Your instructions: Reproduce the entries exactly. Omit none of them.

[Provided records]

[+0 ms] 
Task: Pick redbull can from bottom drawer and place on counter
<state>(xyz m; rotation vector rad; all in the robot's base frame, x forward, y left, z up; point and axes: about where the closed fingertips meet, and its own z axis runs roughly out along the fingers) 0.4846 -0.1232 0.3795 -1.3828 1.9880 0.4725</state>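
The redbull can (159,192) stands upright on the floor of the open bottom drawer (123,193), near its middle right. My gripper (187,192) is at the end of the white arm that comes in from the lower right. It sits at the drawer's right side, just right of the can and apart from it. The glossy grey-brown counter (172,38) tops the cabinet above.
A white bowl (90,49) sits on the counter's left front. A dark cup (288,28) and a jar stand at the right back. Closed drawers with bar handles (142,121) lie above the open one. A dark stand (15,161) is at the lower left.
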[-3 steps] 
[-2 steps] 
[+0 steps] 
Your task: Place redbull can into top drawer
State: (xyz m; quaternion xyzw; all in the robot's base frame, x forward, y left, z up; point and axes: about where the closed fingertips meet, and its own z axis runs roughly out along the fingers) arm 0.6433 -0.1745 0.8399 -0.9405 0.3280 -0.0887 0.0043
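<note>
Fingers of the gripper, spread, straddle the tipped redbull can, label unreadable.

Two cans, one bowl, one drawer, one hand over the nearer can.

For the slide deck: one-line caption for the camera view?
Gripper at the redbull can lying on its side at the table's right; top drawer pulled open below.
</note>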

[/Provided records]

Result below:
[+0 ms] 
Task: Pick redbull can from bottom drawer and place on counter
<state>(xyz m; rotation vector rad; all in the robot's base frame, x forward, y left, z up; point and axes: about where the closed fingertips meet, and its own z axis runs roughly out along the fingers) 0.4846 -0.1232 0.3795 -1.3828 1.9880 0.4725</state>
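The redbull can (159,192) stands upright on the floor of the open bottom drawer (123,193), near its middle right. My gripper (187,192) is at the end of the white arm that comes in from the lower right. It sits at the drawer's right side, just right of the can and apart from it. The glossy grey-brown counter (172,38) tops the cabinet above.
A white bowl (90,49) sits on the counter's left front. A dark cup (288,28) and a jar stand at the right back. Closed drawers with bar handles (142,121) lie above the open one. A dark stand (15,161) is at the lower left.
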[-3 steps] 
[-2 steps] 
[+0 steps] 
Your task: Place redbull can into top drawer
State: (xyz m; quaternion xyzw; all in the robot's base frame, x forward, y left, z up; point and axes: about where the closed fingertips meet, and its own z axis runs roughly out along the fingers) arm 0.6433 -0.1745 0.8399 -0.9405 0.3280 -0.0887 0.0043
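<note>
Fingers of the gripper, spread, straddle the tipped redbull can, label unreadable.

Two cans, one bowl, one drawer, one hand over the nearer can.

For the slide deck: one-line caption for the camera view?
Gripper at the redbull can lying on its side at the table's right; top drawer pulled open below.
</note>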

Nothing further is needed for the exercise.